It's been less than a year since The Last Jedi arrived in theaters, and it's already clear that the film's treatment of Luke Skywalker is going to be one of the most debated elements of the Star Wars mythos for years to come. Writer/director Rian Johnson's bold, divisive decisions for the character set the stage for a fan debate that's not likely to die down anytime soon, and if Johnson's choices for the character weren't enough to keep that going, then Mark Hamill's comments about his iconic role certainly are.
Though he ultimately embraced Johnson as a filmmaker, and The Last Jedi as a whole, Hamill has been vocal about his misgivings regarding Luke's direction in the film. After writers Lawrence Kasdan and J.J. Abrams envisioned Luke as an exiled Jedi and failed teacher in The Force Awakens in 2015, Johnson has to figure out exactly what that exile meant and why it seemed so complete. The answer he arrived at was that Luke closed himself off from The Force and retired to Ahch-To after Ben Solo (Adam Driver) turned to the Dark Side, burning Luke's new Jedi Temple and slaughtering many of his students. Luke grew to believe that both himself and the Jedi were part of an over-inflated legend that had failed the galaxy repeatedly, and that everyone would be better off without them. So he shut himself away, until Rey arrived to convince him to join the fight one last time.
Hamill had to deal not just with this decision for his character, but also with the knowledge that George Lucas' original ideas for a sequel trilogy and a somewhat tweaked final scene in The Force Awakens may have placed him on a very different path. He also had to reckon with his own feeling that Luke would never give up, that despite his failures with Ben he would find a way to, if not redeem his nephew, then at least deal with him warrior to warrior. It's an internal struggle over a character that's been in his life for more than four decades, and one that Hamill has been very open about since The Last Jedi's release.
That said, Hamill seems to have made a kind of peace with Luke's direction, particularly now that he feels the loss of onscreen sister and real-life friend Carrie Fisher removed something from Star Wars for him that he'll never be able to recapture. With the struggle over Luke's fate resolved, Hamill can now reflect on exactly how he found a way to get to the dark emotional places the character goes in The Last Jedi. Speaking to IGN, Hamill explained how he found a way to tap into Luke Skywalker's particular galactic tragedy.
“It is tragic. I'm not a method actor, but one of the techniques a method actor will use is to try and use real-life experiences to relate to whatever fictional scenario he's involved in," he said. "The only thing I could think of, given the screenplay that I read, was that I was of the Beatles generation -- ‘All You Need Is Love’, ‘peace and love’.
“I thought at that time, when I was a teenager: ‘By the time we get in power, there will be no more war, there will be no racial discrimination, and pot will be legal.’ So I'm one for three. When you think about it, [my generation is] a failure. The world is unquestionably worse now than it was then.”

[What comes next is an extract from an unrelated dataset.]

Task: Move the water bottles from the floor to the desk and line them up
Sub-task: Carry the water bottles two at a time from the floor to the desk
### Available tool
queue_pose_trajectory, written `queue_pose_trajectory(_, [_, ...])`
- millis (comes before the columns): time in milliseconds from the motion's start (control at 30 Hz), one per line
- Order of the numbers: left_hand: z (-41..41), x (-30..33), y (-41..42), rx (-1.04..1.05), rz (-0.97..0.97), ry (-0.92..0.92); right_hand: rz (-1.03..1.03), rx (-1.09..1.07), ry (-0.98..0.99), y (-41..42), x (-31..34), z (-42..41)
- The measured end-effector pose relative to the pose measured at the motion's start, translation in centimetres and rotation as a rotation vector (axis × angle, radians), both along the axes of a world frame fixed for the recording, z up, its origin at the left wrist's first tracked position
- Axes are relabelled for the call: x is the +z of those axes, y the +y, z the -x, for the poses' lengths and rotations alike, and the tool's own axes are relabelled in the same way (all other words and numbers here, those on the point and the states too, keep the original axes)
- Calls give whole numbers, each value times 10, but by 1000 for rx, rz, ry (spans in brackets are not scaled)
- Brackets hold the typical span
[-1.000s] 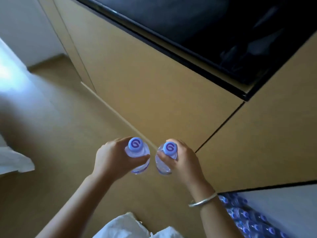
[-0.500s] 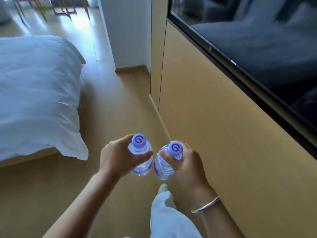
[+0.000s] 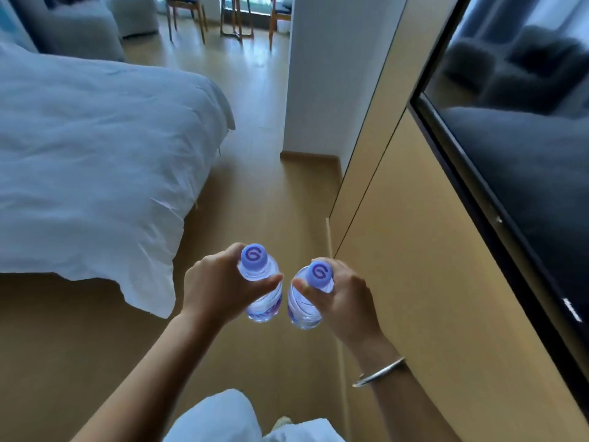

It's a dark answer, but an understandable one. When it was released in 1977, Star Wars was a bright beacon of optimism in a cinematic landscape that had grown increasingly gritty and more cynical amid post-Vietnam America. Then George Lucas came along with his universal, mythic themes of heroes and dark lords and good always triumphing in the end. The sequel trilogy has, to an extent, been a deconstruction of those themes, working within certain mythic cycles (there is a new chosen hero, but also a new dark lord) while subverting others (the wise old mentor figure is no longer the patient Obi-Wan, but the frustrated Luke). Hamill, who's been a vocal critic of things like the Trump administration via social media, looked out at the real world and saw something that Luke also felt: The sense that he thought he was part of a wave of change that would solve everything, only to look back and realize there was still so much work to do it that it often felt hopeless.
If you love The Last Jedi, and you rewatch the film with that quote in mind, perhaps it will deepen your experience. If you hate the film and rewatch it with that in mind, perhaps you'll see a little more relevance in Luke than you previously thought. Either way, Hamill found something powerful that helped him to portray his hero's curtain call.